→ AIM OF THE TASK:
All of the data should be restated exactly as it stands.

→ SUPPLIED MATERIAL:
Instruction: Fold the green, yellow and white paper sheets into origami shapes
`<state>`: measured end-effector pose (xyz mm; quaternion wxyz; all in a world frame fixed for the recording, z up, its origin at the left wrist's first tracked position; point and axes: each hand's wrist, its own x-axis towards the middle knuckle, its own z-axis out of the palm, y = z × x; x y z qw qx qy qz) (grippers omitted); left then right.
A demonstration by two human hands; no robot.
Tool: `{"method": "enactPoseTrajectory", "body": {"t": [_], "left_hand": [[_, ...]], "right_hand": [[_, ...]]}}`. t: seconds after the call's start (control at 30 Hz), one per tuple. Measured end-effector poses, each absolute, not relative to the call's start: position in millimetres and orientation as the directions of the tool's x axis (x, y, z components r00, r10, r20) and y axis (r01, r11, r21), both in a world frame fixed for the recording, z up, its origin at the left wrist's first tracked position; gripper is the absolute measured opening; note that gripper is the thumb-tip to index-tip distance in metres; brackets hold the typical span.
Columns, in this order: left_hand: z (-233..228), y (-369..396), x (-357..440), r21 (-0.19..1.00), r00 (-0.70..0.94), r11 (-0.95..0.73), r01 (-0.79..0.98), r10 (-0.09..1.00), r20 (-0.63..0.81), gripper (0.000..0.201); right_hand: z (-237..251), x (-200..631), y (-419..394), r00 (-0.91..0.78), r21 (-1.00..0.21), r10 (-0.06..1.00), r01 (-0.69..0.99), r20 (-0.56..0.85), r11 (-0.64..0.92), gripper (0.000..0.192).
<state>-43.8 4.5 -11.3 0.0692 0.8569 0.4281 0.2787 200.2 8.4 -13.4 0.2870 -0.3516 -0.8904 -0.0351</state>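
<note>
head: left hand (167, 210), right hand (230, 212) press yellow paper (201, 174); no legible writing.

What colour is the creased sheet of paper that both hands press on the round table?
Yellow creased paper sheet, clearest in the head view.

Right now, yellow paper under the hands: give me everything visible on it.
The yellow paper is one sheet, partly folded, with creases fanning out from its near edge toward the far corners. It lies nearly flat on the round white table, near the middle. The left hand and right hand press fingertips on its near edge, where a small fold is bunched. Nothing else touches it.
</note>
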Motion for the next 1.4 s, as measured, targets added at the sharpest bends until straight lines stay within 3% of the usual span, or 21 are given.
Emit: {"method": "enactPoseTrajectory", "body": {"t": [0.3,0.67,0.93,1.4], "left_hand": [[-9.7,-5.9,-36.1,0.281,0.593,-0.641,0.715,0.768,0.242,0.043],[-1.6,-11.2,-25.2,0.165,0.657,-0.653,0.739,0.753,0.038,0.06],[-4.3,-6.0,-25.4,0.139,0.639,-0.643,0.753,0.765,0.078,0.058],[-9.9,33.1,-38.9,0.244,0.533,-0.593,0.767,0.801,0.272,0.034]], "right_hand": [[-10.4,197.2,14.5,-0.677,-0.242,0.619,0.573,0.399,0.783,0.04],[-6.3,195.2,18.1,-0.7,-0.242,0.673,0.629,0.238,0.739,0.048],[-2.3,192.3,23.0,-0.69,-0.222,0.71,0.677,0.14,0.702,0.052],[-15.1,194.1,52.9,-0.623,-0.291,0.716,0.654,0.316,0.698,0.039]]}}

→ RESULT FOR THIS EXERCISE:
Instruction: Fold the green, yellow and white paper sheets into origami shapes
`<state>`: measured end-effector pose (xyz mm; quaternion wxyz; all in a world frame fixed for the recording, z up, its origin at the left wrist's first tracked position; point and axes: each hand's wrist, its own x-axis towards the middle knuckle, its own z-axis out of the palm, y = z × x; x y z qw qx qy qz) (grippers omitted); left then right.
A demonstration by two human hands; no robot.
Tool: `{"method": "enactPoseTrajectory", "body": {"t": [_], "left_hand": [[_, ...]], "right_hand": [[_, ...]]}}`. t: seconds after the call's start (control at 30 Hz), one per tuple. Measured end-effector poses, each absolute, not relative to the call's start: position in millimetres and orientation as the directions of the tool's x axis (x, y, z components r00, r10, r20) and y axis (r01, r11, r21), both in a world frame fixed for the recording, z up, its origin at the left wrist's first tracked position; gripper is the absolute measured opening; note that gripper is the thumb-tip to index-tip distance in metres; brackets hold the typical span.
Columns, in this order: left_hand: z (-233..228), y (-369..396), x (-357..440), r21 (-0.19..1.00), r00 (-0.70..0.94), r11 (-0.95..0.73), r01 (-0.79..0.98), r10 (-0.09..1.00), r20 (-0.63..0.81), gripper (0.000..0.201); right_hand: z (-237..251), x (-200..631), y (-419..394), r00 (-0.91..0.78), r21 (-1.00..0.21), r10 (-0.06..1.00), r01 (-0.69..0.99), r20 (-0.56..0.85), r11 (-0.64..0.92), gripper (0.000..0.192).
<state>-43.8 4.5 -11.3 0.0692 0.8569 0.4281 0.2787 200.2 8.4 -13.4 0.2870 -0.3516 -0.8904 -0.0351</state>
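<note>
head: left hand (167, 210), right hand (230, 212) press yellow paper (201, 174); no legible writing.

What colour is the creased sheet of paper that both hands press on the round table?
Yellow creased paper sheet, clearest in the head view.

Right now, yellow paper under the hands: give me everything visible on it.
The yellow paper is one sheet, partly folded, with creases fanning out from its near edge toward the far corners. It lies nearly flat on the round white table, near the middle. The left hand and right hand press fingertips on its near edge, where a small fold is bunched. Nothing else touches it.
</note>
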Motion for the next 1.4 s, as measured, targets added at the sharpest bends until straight lines stay within 3% of the usual span, or 21 are given.
Emit: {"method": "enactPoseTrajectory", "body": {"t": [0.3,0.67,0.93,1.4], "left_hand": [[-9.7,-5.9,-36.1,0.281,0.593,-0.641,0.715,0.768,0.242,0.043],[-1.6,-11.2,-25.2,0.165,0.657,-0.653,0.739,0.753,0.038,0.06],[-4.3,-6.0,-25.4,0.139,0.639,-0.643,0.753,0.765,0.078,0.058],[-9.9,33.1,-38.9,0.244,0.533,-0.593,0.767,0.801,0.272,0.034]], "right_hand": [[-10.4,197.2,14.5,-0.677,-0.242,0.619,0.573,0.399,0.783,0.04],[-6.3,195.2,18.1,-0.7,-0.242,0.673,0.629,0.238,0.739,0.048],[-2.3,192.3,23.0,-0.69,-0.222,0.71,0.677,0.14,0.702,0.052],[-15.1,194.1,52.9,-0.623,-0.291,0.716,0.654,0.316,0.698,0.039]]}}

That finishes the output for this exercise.